» **PROBLEM TO WORK ON**:
Scan the entries below for the word "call" and copy every line in which it occurs.

Top of EXTRACTED INFORMATION

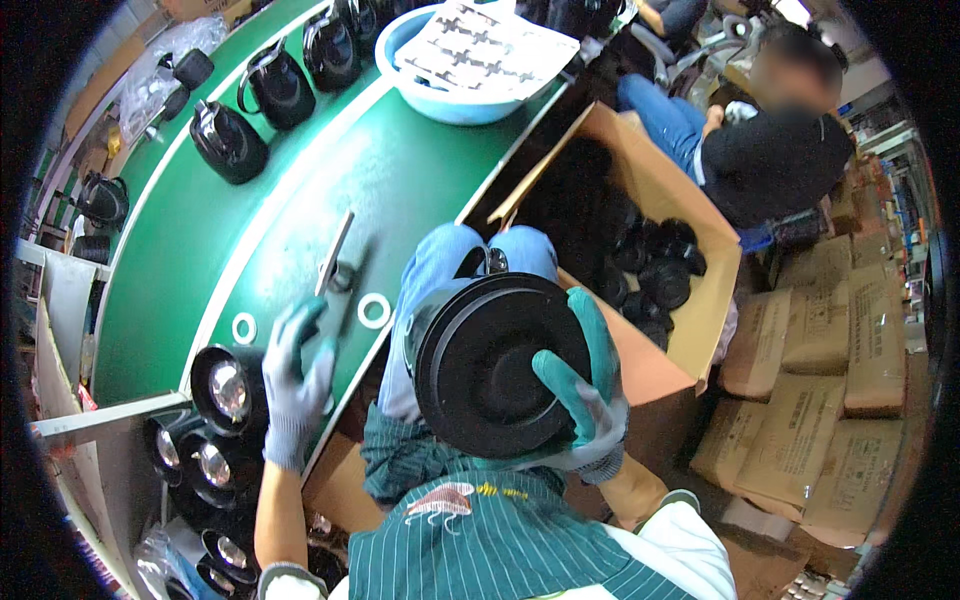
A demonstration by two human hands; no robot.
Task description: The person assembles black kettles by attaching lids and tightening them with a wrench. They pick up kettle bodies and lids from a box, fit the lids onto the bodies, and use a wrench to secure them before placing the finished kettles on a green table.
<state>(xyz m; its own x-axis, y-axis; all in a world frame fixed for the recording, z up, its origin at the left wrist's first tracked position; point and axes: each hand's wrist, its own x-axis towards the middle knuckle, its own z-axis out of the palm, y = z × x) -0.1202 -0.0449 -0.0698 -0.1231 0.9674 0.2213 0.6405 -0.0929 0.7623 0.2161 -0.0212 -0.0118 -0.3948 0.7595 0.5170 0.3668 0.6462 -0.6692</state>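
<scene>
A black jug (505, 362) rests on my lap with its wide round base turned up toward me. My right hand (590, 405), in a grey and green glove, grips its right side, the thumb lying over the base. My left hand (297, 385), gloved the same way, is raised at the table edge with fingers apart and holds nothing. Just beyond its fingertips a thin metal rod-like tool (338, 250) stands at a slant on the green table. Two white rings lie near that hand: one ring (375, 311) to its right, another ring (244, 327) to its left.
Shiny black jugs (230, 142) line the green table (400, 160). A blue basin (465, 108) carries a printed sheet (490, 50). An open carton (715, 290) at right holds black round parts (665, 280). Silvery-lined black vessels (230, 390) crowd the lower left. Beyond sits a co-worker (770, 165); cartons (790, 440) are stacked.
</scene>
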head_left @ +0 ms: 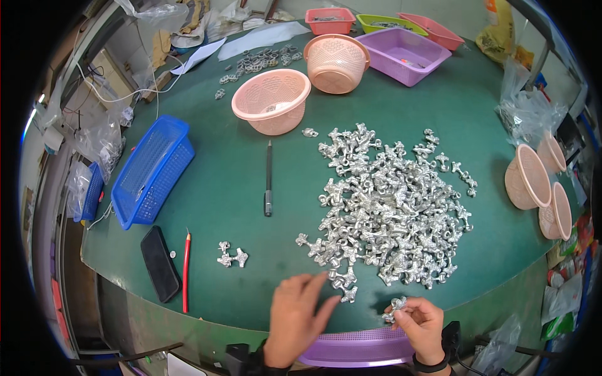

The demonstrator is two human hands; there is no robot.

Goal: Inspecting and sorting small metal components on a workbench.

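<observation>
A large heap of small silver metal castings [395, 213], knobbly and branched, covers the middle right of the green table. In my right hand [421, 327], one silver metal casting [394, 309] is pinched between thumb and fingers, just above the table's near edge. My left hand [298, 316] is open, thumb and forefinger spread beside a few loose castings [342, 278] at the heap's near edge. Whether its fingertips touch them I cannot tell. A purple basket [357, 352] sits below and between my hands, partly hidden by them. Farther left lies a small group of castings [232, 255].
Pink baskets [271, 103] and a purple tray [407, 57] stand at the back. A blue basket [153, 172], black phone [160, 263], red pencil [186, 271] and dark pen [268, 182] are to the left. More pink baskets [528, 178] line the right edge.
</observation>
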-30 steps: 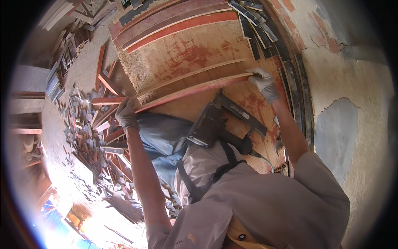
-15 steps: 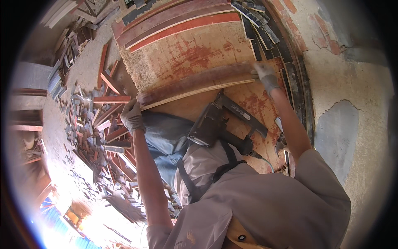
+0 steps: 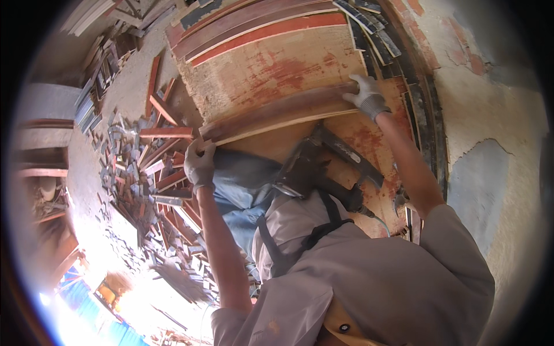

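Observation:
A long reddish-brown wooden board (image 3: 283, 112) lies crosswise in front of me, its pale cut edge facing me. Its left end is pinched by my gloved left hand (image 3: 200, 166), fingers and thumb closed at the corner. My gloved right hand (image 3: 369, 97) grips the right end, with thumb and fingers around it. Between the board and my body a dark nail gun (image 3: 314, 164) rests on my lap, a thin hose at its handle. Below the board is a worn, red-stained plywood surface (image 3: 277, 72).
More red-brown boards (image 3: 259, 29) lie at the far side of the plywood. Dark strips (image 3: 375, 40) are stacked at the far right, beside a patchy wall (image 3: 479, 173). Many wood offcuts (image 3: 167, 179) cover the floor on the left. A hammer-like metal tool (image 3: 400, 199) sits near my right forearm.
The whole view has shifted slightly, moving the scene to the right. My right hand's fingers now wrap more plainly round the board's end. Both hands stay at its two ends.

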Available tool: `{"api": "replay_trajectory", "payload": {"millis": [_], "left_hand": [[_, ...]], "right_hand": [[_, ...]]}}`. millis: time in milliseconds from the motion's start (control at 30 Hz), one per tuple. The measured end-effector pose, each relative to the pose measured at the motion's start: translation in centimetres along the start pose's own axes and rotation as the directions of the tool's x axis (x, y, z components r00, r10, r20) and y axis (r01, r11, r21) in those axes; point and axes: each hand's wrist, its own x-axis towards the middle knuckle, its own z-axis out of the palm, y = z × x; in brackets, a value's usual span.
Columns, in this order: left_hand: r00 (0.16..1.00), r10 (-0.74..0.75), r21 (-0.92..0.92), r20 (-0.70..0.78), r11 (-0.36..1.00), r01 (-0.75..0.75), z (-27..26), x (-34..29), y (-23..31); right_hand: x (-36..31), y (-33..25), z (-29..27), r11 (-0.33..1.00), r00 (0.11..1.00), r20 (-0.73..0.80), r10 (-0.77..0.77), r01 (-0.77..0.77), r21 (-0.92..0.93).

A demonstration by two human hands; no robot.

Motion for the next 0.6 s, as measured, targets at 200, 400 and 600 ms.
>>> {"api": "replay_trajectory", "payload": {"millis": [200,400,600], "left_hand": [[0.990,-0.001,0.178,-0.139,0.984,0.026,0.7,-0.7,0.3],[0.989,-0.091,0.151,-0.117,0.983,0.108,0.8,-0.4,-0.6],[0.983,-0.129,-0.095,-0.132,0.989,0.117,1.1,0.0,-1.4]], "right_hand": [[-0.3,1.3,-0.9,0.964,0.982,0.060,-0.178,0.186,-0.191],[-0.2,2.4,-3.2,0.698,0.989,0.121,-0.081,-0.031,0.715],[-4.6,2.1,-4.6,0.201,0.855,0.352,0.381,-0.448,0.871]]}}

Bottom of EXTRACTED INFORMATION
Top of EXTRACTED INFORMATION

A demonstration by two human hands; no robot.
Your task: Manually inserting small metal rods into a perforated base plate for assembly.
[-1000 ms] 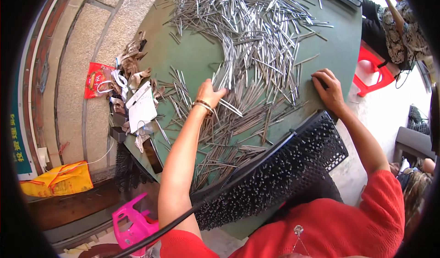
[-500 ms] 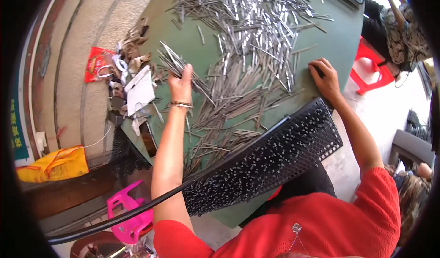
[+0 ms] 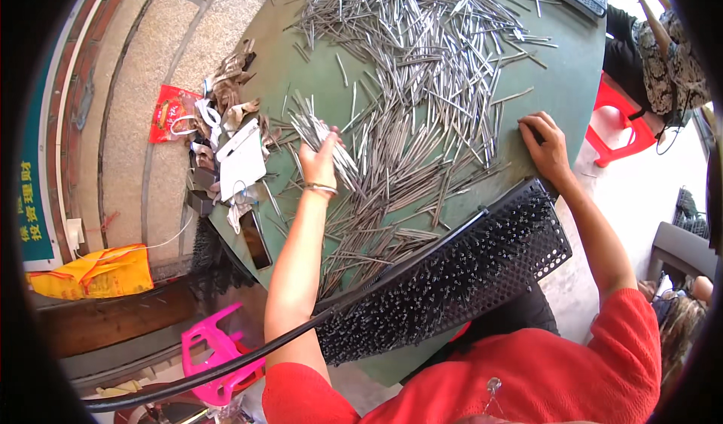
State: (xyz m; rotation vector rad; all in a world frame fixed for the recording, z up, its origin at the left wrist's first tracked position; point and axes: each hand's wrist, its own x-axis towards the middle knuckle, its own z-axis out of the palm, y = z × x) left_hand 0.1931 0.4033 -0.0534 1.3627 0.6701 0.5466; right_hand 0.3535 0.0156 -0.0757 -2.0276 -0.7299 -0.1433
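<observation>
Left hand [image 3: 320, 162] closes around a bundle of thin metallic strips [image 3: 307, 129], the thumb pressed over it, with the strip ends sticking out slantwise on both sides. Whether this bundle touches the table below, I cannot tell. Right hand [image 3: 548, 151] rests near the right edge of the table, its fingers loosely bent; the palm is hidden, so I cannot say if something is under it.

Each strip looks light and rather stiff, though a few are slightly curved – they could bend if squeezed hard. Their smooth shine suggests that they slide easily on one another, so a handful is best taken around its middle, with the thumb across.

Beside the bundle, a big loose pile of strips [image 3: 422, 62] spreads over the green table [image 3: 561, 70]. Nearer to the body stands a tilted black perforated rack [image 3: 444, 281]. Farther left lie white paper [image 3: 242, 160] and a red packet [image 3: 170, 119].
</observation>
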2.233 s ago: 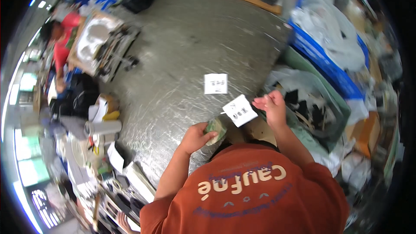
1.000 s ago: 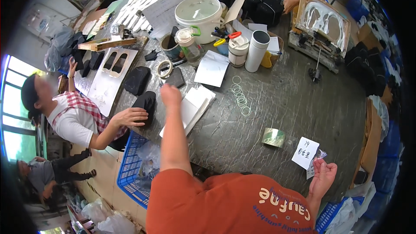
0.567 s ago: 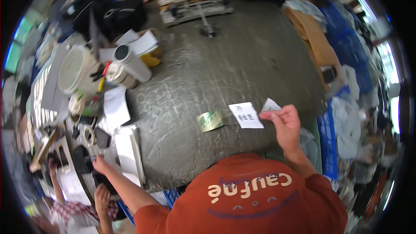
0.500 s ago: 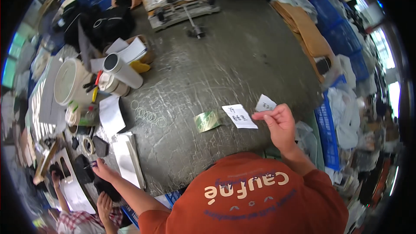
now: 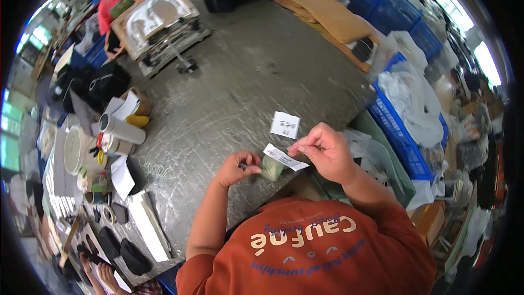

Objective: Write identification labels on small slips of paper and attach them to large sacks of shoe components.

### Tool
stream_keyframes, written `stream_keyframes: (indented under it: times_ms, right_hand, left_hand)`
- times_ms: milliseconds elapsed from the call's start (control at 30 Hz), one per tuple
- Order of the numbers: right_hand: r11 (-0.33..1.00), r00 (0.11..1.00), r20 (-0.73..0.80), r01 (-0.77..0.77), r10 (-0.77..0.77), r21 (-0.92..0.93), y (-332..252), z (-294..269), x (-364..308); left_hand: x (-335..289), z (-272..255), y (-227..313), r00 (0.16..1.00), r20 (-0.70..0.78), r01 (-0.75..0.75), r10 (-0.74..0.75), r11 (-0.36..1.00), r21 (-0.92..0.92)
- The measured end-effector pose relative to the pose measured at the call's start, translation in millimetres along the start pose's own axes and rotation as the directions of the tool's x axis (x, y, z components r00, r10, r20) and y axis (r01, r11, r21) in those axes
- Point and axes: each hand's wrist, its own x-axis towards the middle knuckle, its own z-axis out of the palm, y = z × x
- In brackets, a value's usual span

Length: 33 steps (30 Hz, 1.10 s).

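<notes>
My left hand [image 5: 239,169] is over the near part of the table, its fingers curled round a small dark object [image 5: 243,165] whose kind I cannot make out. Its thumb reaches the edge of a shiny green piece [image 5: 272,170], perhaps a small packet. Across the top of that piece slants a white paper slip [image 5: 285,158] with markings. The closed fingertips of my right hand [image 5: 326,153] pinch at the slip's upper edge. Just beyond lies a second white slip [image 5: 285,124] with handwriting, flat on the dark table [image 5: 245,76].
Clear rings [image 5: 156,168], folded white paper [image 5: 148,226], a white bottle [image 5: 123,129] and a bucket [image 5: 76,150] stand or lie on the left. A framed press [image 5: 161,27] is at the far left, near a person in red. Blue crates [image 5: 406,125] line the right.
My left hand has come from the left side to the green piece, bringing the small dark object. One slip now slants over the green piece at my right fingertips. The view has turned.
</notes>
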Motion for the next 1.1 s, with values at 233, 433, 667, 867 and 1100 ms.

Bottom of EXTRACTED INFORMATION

» **SOLUTION FOR THIS PROBLEM**:
- times_ms: milliseconds elapsed from the call's start (control at 30 Hz), one per tuple
- The measured end-effector pose relative to the pose measured at the call's start, translation in millimetres along the start pose's own axes and rotation as the directions of the tool's x axis (x, y, z components r00, r10, r20) and y axis (r01, r11, r21) in those axes

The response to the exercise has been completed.